Bénédicte Saint-André

Le Sénat enterre la charte des langues régionales

La motion d'irrecevabilité portant sur la ratification par la France de la charte européenne des langues régionales a été votée ce 27 octobre par le Sénat. Sur 341 votants et 335 suffrage exprimés, 180 sénateurs ont voté pour la motion, 155 contre. Le texte est donc rejeté avant d'être examiné, après cinq heures de discussion.

Frédérique Espagnac, sénatrice des Pyrénées Atlantiques et chef de file socialiste sur la question.© Gaizka Iroz
Frédérique Espagnac, sénatrice des Pyrénées Atlantiques et chef de file socialiste sur la question.© Gaizka Iroz

Le Sénat a voté sans surprise ce 27 octobre la question préalable sur la ratification de la charte des langues régionales et minoritaires. 180 sénateurs ont voté pour la motion, 155 contre. De fait, le projet de loi jugé non conforme avec la Constitution est enterré sans vote sur son contenu malgré un long débat entre les sénateurs.
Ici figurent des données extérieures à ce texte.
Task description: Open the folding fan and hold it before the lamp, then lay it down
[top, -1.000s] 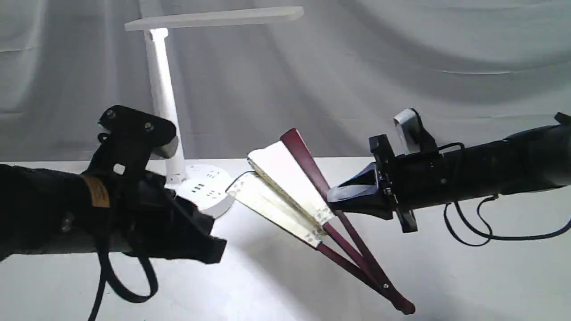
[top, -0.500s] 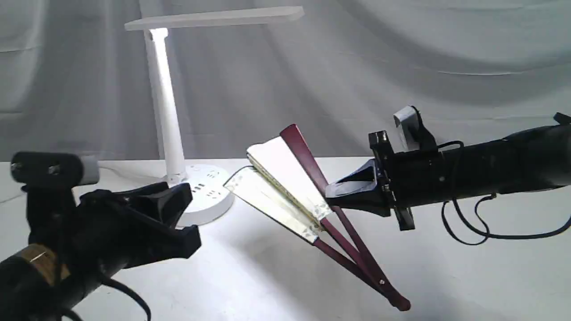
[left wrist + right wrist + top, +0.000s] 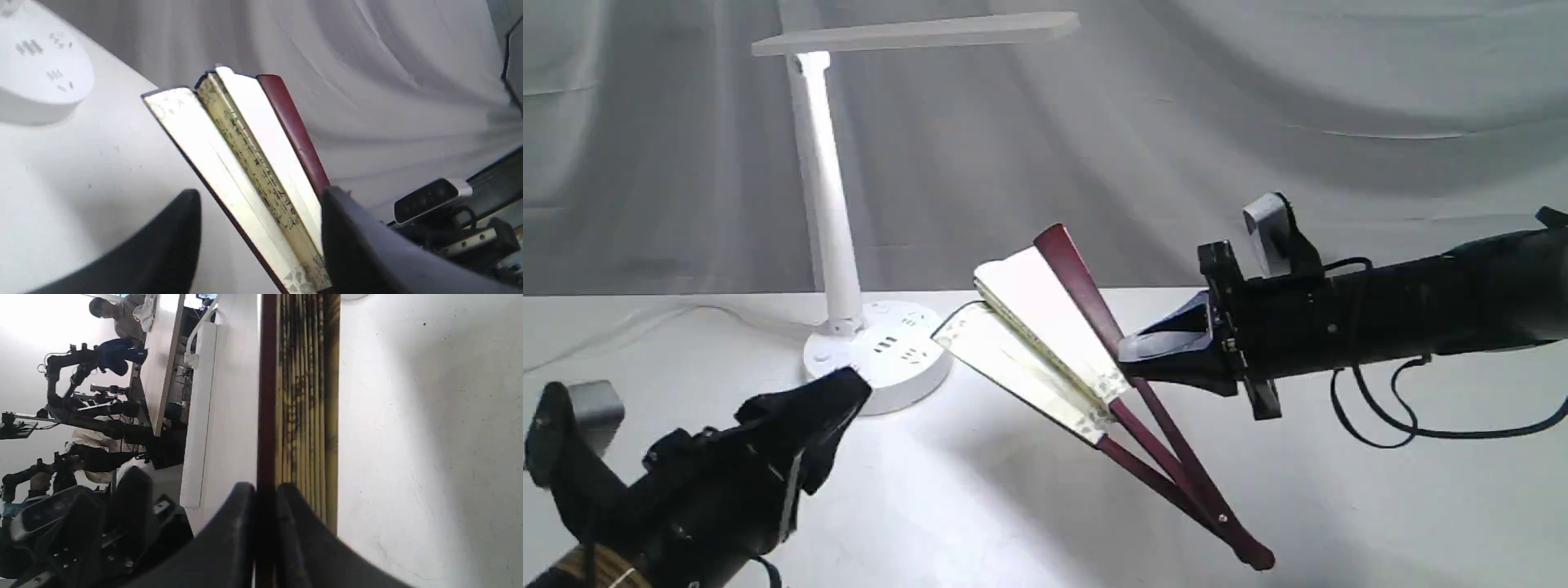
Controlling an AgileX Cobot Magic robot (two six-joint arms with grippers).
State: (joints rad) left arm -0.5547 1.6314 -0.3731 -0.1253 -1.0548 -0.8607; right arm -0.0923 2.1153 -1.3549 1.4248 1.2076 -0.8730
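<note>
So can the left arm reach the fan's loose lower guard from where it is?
Probably yes. The left pincer is open and aimed at the folding fan, with nothing visible between them; the right pincer clamps the upper guard, leaving the lower one free.

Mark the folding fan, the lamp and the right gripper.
folding fan [image 3: 1045, 325]: exterior view, on the cream pleated leaf.
lamp [image 3: 827, 196]: exterior view, midway up the white stem.
right gripper [image 3: 264, 490]: right wrist view, between the fingertips clamping the maroon guard.

Robotics lab: more robot arms [image 3: 98, 410], draped backdrop [image 3: 1258, 122].
</note>
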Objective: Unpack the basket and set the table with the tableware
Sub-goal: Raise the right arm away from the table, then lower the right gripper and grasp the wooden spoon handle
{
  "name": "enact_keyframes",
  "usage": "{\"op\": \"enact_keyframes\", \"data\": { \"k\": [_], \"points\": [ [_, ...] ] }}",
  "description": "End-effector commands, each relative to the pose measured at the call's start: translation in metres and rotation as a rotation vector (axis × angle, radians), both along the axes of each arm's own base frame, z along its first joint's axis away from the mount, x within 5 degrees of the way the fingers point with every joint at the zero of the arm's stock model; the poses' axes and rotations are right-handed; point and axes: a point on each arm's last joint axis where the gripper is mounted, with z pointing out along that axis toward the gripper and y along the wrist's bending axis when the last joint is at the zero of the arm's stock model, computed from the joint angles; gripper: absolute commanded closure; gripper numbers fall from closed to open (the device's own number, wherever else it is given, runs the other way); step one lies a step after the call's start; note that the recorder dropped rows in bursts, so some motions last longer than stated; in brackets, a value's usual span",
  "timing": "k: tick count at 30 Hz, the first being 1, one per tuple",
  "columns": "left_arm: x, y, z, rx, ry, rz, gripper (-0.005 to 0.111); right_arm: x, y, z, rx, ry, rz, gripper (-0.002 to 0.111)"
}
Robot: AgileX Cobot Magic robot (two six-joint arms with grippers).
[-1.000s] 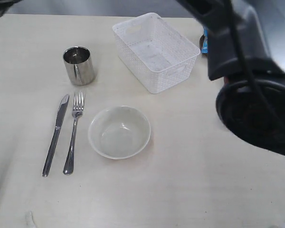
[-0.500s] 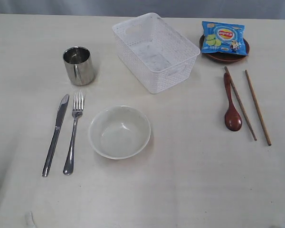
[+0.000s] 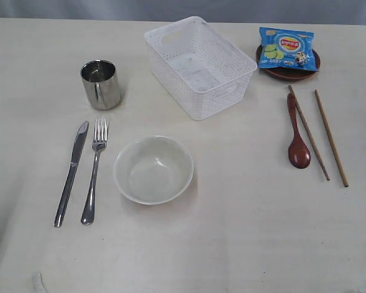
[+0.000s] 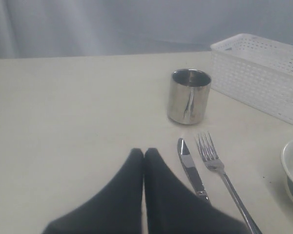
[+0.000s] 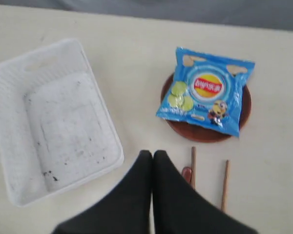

Christiane Taubira, porteuse du projet de loi constitutionnelle, a en début de séance invité les sénateurs à "honorer la signature de la France" rappelant que 25 pays du Conseil de l'Europe ont déjà ratifié la charte. Selon la garde des Sceaux, le projet de loi constitutionnelle autorisant la ratification de la charte européenne des langues régionales ou minoritaires est respectueuse du droit international.

Un avis que ne partage pas la droite sénatoriale majoritaire. Refusant de se positionner contre les langues régionales et risquer en cela des répercussions aux prochaines élections également régionales, les sénateurs de droite, menés par Philippe Bas, ont préféré attaquer sur l'angle constitutionnel. Ainsi, ils ont dénoncé "une annexe interprétative lacunaire". Selon eux, au lieu de faciliter la ratification comme elle en avait vocation, la déclaration interprétative qui date de 1999 amène un paradoxe juridique anticonstitutionnel.

Un problème également soulevé par certains défenseurs de la charte, jugeant comme le Conseil d'Etat que les deux textes "sont peu compatibles " et empêcheraient donc la mise en oeuvre effective de la charte.

Pour les socialistes au contraire, la déclaration interprétative ne remet pas en question le pacte républicain et ne pose aucun problème juridique. Selon eux, la ratification de la charte est la condition sine qua non de la protection des langues régionales et la possibilité d'envisager leur avenir de manière sereine.

Jean-Jacques Lasserre, sénateur UDI-UC des Pyrénées Atlantiques, Frédérique Espagnac et Georges Labazée, sénateurs socialistes des Pyrénées Atlantiques se sont tous trois prononcés en faveur de la ratification de la charte et donc contre la motion, soulignant la nécessité d'une politique volontariste en matière de langues régionales.

Pour autant, seize ans après sa signature et alors qu'un consensus sur les langues régionales semble atteint, la ratification de la charte parait inatteignable.